### YOUR ASSIGNMENT
The lines you should transcribe are those from the one containing "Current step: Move" to the end of the listing below, exactly, with pictures left out.

### SUPPLIED MATERIAL

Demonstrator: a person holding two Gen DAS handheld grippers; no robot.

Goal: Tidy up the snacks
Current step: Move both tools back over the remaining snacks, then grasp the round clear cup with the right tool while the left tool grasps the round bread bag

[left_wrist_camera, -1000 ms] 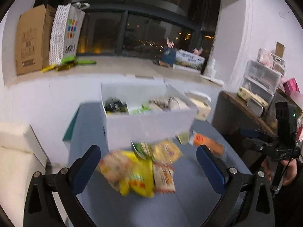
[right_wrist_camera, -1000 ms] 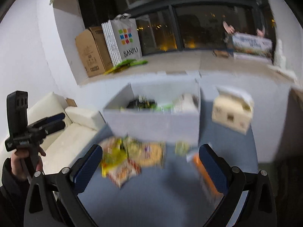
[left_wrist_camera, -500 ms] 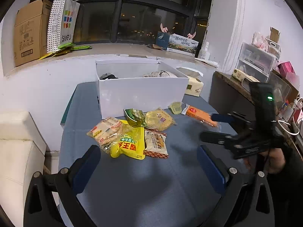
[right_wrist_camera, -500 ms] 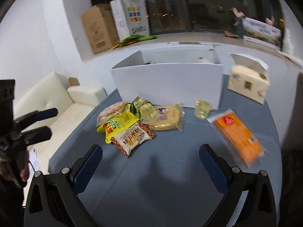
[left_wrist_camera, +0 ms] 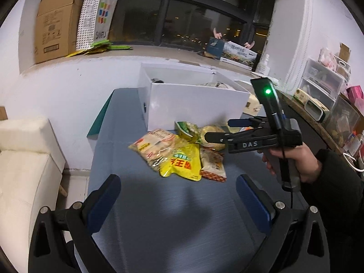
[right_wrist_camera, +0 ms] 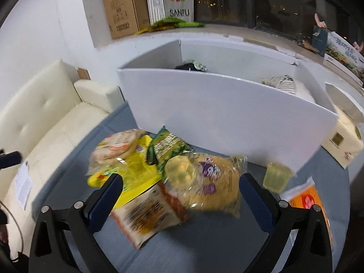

### ANSWER SPACE
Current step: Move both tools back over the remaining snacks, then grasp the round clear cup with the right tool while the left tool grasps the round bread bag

[left_wrist_camera, -1000 ms] 
[right_wrist_camera, -1000 ms] 
[left_wrist_camera, -500 ms] 
[right_wrist_camera, -500 ms] 
[left_wrist_camera, +0 ms] 
[right_wrist_camera, +0 ms] 

Nothing remains to be done for this exercise.